UNITED STATES of America, Plaintiff-Appellee,
v.
VERNON HOME HEALTH, INC., et al., Defendants,
Vernon Home Health Care Agency, Inc., Defendant-Appellant.
June 1, 1994.
Appeal from the United States District Court for the Eastern
District of Texas.
Before KING and SMITH, Circuit Judges, and KAZEN,* District Judge.

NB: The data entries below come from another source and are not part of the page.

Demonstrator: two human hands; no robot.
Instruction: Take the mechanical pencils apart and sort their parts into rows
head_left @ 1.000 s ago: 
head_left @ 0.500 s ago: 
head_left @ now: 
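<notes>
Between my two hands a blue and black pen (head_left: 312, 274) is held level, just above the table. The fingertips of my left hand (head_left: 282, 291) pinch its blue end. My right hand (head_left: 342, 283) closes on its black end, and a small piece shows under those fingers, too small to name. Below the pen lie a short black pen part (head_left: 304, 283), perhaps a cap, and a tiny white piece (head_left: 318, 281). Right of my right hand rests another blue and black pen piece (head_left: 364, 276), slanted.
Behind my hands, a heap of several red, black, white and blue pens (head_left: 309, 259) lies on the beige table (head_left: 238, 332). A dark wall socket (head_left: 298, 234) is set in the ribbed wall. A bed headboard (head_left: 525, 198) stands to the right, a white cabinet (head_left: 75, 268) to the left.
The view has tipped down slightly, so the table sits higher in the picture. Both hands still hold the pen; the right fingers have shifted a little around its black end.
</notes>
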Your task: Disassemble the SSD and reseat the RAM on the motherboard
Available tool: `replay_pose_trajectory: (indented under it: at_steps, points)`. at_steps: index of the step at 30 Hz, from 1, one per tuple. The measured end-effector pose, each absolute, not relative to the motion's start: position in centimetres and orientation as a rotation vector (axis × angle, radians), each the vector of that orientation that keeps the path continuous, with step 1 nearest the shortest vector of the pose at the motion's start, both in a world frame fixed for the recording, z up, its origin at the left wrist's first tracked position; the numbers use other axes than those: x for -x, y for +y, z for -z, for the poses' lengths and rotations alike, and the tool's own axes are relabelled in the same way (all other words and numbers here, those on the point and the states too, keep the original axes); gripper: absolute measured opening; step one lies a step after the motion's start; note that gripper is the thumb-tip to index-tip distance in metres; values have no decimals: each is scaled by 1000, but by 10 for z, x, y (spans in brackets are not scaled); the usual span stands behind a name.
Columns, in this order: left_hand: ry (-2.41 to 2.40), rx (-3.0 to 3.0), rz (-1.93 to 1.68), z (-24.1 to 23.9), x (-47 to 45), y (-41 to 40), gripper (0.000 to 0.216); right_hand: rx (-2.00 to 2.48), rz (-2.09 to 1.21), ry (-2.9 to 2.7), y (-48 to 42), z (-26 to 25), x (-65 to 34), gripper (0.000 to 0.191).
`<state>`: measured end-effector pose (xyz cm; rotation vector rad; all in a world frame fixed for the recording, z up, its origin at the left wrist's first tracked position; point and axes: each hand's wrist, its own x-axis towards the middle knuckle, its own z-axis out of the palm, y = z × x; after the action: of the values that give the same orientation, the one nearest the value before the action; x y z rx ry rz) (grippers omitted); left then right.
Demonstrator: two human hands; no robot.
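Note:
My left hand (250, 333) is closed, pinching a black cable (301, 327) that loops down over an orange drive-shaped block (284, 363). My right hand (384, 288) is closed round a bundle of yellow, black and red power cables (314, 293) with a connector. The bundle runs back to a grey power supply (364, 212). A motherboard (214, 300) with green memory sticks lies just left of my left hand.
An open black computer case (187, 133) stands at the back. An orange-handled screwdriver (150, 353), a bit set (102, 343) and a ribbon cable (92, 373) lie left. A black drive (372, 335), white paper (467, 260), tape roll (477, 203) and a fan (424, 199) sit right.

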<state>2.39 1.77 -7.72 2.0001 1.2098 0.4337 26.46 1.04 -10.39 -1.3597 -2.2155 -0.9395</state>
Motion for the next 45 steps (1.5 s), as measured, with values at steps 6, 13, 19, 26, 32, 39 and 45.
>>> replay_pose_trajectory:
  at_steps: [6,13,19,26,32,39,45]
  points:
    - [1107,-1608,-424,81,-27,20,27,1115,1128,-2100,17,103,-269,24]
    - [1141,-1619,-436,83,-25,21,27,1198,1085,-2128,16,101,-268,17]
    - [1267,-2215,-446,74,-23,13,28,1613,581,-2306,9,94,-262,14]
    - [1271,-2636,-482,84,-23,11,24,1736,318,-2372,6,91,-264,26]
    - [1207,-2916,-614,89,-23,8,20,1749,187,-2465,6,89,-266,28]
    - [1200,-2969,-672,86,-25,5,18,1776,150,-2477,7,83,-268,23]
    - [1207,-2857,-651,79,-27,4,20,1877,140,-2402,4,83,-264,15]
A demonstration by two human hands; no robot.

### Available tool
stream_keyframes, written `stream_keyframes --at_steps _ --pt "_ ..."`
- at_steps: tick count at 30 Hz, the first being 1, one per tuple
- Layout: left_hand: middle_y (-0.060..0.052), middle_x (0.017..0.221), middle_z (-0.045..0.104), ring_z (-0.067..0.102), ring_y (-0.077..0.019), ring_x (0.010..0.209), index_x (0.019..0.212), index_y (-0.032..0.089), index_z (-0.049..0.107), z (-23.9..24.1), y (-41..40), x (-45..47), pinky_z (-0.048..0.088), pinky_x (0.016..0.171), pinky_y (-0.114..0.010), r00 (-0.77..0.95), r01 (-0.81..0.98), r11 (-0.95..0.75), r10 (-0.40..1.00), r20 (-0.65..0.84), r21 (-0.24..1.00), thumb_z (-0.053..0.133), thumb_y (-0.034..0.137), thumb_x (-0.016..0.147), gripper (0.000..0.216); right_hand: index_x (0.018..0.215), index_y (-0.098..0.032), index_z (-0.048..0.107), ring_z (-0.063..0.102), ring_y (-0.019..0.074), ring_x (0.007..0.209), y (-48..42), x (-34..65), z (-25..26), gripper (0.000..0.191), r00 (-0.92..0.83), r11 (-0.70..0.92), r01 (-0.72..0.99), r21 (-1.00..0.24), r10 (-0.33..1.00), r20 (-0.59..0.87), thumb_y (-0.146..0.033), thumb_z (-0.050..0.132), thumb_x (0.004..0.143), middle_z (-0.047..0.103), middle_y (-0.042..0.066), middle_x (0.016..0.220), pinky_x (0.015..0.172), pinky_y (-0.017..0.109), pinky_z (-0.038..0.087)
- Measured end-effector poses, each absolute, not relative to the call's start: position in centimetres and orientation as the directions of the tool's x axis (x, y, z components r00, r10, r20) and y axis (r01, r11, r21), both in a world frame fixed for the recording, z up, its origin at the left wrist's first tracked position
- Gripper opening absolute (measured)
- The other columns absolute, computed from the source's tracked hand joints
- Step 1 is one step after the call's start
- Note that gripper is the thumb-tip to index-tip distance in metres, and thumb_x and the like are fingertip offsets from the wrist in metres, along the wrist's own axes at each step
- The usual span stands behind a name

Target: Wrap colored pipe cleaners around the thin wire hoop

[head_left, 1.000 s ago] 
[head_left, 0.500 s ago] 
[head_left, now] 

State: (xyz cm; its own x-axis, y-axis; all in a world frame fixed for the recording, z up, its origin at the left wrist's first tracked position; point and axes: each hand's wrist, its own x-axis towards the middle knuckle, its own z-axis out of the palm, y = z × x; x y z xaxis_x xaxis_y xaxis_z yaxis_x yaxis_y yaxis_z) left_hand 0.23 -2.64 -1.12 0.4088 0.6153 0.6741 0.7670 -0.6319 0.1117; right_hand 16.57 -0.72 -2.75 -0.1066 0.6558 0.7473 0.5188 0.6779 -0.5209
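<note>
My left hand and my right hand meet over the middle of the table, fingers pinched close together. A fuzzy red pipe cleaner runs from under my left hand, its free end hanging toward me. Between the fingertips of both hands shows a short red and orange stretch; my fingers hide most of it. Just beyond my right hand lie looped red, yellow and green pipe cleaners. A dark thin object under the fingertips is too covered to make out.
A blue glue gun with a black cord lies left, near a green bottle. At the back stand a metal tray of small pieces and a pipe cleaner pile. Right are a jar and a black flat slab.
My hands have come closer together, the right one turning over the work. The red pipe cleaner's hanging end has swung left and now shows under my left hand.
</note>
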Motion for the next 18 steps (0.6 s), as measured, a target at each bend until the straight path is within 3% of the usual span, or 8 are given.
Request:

JERRY E. SMITH, Circuit Judge:
Vernon Home Health Care Agency, Inc. ("Vernon II"), a
purchaser of the corporate assets of a medicare provider, Vernon
Home Health, Inc. ("Vernon I"), appeals a summary judgment in favor
of the government for repayment of medicare overpayments made to
Vernon I. Finding that the Social Security Act and federal
regulations preempt state corporate law in this regard, we affirm.
I.
In March 1985, Vernon I, a Texas non-profit corporation, sold
its assets to Vernon II, a Texas corporation. Under the terms of
the purchase agreement, Vernon II paid $23,051.96 for the assets of
Vernon I and assumed no liabilities.
Vernon II provides home health care to Medicare patients.
Pursuant to the provisions of Medicare, a provider number is
*
District Judge of the Southern District of Texas, sitting
by designation.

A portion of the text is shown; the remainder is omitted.